General Description [1]
Pumps are used widely in industry to provide cooling and lubrication services, to transfer fluids for processing, and to provide the motive force in hydraulic systems. In fact, most manufacturing plants, commercial buildings, and municipalities rely on pumping systems for their daily operation. In the manufacturing sector, pumps represent 27% of the electricity used by industrial systems. In the commercial sector, pumps are used primarily in heating, ventilation, and air-conditioning (HVAC) systems to provide water for heat transfer. Municipalities use pumps for water and wastewater transfer and treatment and for land drainage. Since they serve such diverse needs, pumps range in size from fractions of a horsepower to several thousand horsepower.

Cost-effective operation and maintenance of a pumping system require attention to the needs of both individual equipment and the entire system. Often, operators are so focused on the immediate demands of the equipment that they forget to step back and notice how certain system parameters are affecting this equipment.

A key to improving system performance and reliability is to fully understand system require-ments (peak demand, average demand, and the variability of demand) with respect to time of day and time of year.

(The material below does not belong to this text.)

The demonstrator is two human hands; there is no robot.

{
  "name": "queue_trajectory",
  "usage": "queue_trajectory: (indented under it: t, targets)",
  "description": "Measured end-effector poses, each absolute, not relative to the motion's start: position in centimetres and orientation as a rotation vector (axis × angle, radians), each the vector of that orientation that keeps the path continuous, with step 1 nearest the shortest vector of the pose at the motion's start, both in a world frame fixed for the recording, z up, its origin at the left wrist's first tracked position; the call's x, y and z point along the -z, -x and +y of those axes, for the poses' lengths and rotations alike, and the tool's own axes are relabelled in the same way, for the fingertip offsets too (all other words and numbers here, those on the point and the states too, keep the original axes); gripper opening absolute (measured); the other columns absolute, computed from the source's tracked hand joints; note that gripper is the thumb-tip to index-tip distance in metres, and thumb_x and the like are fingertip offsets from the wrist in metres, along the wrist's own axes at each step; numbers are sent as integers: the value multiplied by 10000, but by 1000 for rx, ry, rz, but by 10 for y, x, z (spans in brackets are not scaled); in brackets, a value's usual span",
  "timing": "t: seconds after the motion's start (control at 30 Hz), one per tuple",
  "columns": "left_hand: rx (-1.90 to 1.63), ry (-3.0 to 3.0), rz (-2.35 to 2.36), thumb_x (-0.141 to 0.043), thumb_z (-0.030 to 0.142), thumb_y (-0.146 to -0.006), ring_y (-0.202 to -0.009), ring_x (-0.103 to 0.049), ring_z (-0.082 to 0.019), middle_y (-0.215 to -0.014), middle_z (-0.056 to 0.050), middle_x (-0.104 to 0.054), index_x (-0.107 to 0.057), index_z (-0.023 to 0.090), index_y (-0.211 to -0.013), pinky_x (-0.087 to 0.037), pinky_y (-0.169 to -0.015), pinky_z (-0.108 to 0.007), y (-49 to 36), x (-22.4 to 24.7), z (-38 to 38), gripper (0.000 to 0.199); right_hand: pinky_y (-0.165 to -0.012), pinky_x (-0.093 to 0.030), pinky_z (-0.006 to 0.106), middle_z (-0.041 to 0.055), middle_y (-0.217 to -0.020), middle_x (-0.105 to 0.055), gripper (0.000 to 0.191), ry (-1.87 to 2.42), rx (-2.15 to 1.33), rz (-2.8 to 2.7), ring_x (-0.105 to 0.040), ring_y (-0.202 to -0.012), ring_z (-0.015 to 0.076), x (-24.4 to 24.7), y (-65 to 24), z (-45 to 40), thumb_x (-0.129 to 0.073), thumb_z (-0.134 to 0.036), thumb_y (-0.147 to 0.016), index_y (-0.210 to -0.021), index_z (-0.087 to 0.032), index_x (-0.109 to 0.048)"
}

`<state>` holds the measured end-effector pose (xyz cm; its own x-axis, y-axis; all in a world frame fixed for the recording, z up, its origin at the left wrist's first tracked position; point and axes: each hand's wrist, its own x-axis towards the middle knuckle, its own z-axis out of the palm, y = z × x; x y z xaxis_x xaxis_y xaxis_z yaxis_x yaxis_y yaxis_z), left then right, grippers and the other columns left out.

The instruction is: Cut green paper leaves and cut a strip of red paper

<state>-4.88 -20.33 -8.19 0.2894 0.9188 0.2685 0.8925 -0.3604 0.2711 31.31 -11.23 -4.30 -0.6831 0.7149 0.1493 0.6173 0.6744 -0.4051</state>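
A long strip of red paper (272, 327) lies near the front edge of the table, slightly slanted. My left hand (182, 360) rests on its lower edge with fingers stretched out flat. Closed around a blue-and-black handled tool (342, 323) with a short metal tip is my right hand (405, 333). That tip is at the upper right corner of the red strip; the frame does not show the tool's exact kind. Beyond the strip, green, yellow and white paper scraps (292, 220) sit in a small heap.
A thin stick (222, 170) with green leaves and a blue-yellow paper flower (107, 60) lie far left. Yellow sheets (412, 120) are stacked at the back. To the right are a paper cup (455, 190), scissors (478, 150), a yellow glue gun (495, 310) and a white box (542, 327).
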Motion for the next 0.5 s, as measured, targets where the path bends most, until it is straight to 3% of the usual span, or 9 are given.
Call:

It is much simpler to design and operate systems with relatively consistent requirements than to have to account for wide variations in demand.

Pump selection starts with a basic knowledge of system operating conditions: fluid properties, pressures, temperatures, and system layout. These conditions determine the type of pump that is required to meet certain service needs. There are two basic types of pumps: positive displacement and centrifugal. Although axial-flow pumps are frequently classified as a separate type, they have essentially the same operating principles as centrifugal pumps.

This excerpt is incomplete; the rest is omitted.